**RECORD EXCERPTS:**
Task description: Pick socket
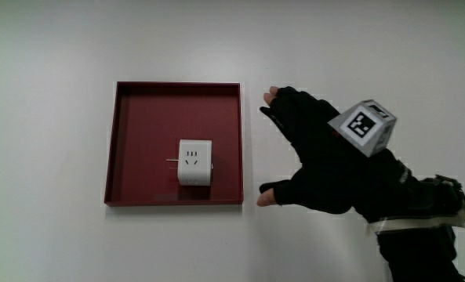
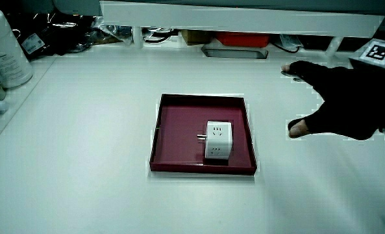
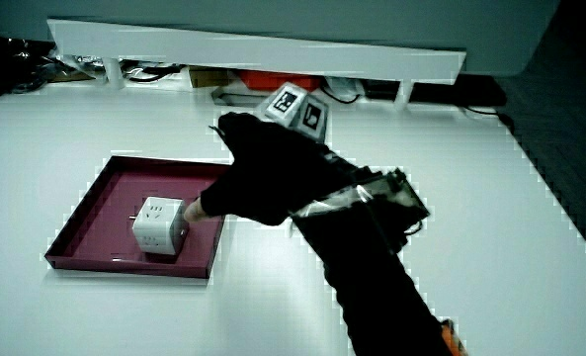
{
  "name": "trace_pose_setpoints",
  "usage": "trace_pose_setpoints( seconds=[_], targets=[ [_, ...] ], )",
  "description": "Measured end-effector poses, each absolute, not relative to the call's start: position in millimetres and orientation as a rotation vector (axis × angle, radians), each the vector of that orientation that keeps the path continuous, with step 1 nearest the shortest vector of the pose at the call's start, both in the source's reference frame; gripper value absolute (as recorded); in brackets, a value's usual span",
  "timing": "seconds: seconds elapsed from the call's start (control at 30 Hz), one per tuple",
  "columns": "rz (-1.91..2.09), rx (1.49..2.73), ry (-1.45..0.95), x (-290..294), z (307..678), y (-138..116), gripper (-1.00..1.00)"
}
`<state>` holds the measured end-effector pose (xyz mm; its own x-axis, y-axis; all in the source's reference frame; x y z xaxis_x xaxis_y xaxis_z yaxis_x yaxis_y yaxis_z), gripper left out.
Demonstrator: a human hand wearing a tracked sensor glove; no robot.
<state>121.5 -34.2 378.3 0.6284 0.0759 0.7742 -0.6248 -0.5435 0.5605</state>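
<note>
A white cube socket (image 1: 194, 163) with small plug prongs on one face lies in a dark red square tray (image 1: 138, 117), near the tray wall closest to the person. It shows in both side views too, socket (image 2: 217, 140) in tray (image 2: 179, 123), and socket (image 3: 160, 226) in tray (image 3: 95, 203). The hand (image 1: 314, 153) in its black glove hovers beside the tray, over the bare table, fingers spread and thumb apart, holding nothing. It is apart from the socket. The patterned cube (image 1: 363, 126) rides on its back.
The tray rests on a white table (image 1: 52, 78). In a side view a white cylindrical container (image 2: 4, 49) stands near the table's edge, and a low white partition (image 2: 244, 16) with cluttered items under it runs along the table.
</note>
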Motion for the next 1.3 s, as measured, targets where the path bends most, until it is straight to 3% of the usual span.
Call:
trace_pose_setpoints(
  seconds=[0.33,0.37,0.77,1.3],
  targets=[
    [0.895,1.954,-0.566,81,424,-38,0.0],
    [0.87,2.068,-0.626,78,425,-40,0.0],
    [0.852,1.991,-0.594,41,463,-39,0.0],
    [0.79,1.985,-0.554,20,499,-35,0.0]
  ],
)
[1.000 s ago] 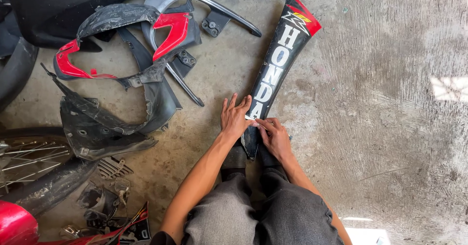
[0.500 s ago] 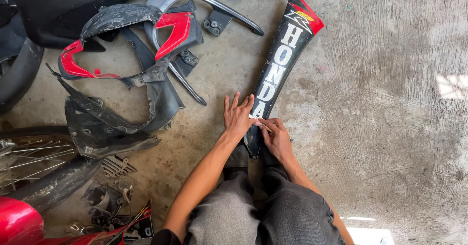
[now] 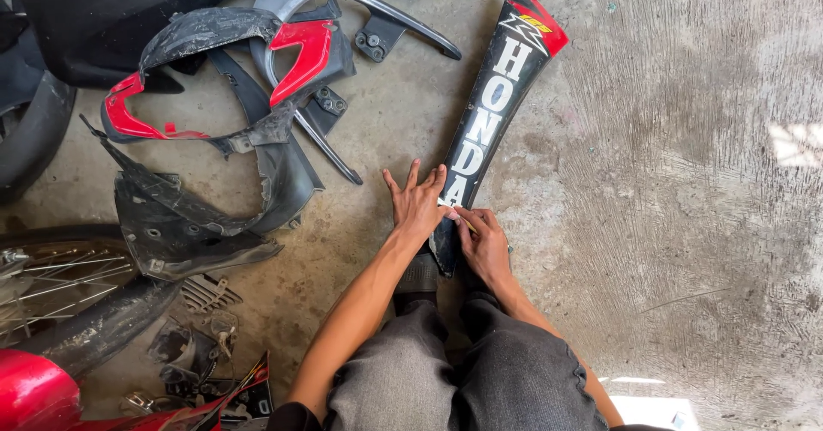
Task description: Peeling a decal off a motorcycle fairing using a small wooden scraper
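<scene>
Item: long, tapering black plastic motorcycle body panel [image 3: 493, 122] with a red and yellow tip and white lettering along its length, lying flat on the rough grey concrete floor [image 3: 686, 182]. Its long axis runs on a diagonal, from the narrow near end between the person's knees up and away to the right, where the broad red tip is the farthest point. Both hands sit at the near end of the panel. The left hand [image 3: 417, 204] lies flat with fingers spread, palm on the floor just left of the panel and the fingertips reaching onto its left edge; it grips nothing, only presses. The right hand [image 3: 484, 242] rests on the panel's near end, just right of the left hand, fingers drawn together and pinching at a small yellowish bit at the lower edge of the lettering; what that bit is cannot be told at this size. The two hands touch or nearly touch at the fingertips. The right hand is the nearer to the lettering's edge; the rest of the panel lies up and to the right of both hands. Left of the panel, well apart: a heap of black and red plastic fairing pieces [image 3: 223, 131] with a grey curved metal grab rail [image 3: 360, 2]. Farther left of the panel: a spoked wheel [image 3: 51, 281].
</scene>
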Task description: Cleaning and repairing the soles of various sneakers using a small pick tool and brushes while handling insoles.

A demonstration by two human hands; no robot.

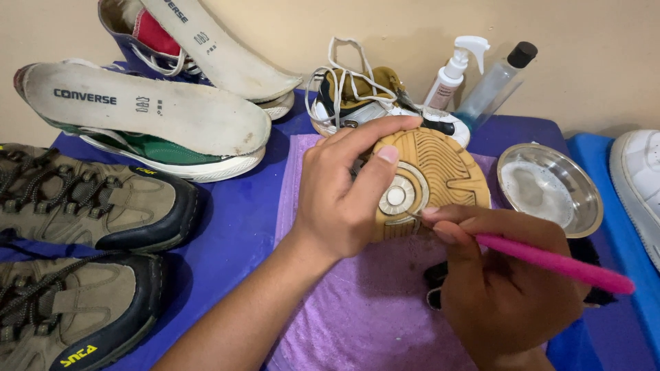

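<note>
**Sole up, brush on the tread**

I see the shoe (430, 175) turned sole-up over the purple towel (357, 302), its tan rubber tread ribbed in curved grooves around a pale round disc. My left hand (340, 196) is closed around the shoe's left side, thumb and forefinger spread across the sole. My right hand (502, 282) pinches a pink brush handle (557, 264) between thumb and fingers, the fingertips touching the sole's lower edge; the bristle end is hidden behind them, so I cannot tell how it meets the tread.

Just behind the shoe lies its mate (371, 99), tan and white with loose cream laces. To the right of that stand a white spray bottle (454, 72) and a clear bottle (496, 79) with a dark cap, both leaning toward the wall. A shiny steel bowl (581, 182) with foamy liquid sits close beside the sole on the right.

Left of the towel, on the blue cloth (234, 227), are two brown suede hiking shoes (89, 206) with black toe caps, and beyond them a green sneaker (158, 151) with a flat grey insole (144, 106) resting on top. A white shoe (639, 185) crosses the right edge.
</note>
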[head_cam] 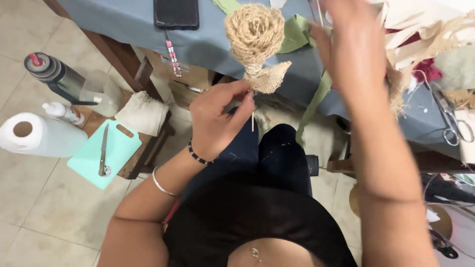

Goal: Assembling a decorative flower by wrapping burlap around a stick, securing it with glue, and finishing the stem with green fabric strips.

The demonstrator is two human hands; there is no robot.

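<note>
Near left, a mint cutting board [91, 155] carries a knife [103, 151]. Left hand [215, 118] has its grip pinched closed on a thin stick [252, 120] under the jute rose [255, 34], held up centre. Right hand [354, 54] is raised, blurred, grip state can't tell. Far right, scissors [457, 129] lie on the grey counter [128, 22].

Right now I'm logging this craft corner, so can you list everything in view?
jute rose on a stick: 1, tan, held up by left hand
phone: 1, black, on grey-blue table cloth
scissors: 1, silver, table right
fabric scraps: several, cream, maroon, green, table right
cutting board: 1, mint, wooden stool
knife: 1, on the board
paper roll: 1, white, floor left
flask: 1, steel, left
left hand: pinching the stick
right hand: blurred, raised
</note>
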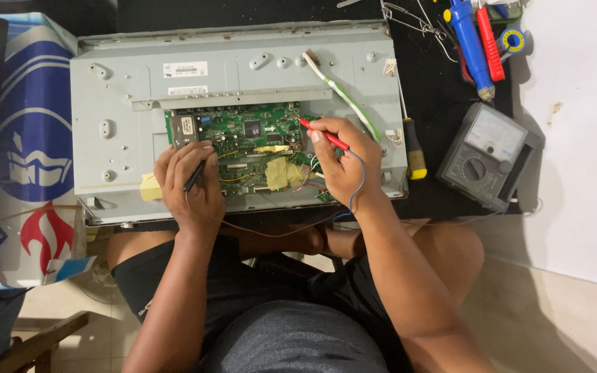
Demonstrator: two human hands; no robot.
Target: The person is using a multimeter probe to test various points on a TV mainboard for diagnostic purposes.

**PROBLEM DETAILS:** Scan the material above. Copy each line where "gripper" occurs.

**ANSWER TO THE EXERCISE:**
  "description": "Measured end-effector poses, each absolute, not relative to the call's start: position in millimetres and orientation as a rotation vector (axis × angle, radians), each the vector of that orientation that keeps the path continuous, with step 1 nearest the shortest vector of the pose at the call's start, both in the source's reference frame; gripper value absolute (as recorded); in brackets, a value's usual span",
  "columns": "rz (-1.91..2.09), rx (1.49..2.73), ry (-1.45..0.95), x (-290..294), z (307..678), y (-138..116), gripper (-1.00..1.00)"
`<state>` holds the measured end-effector pose (xyz mm; its own x-axis, y-axis; all in the source's reference frame; x y z xaxis_x xaxis_y xaxis_z yaxis_x yaxis_y yaxis_z), gripper left out.

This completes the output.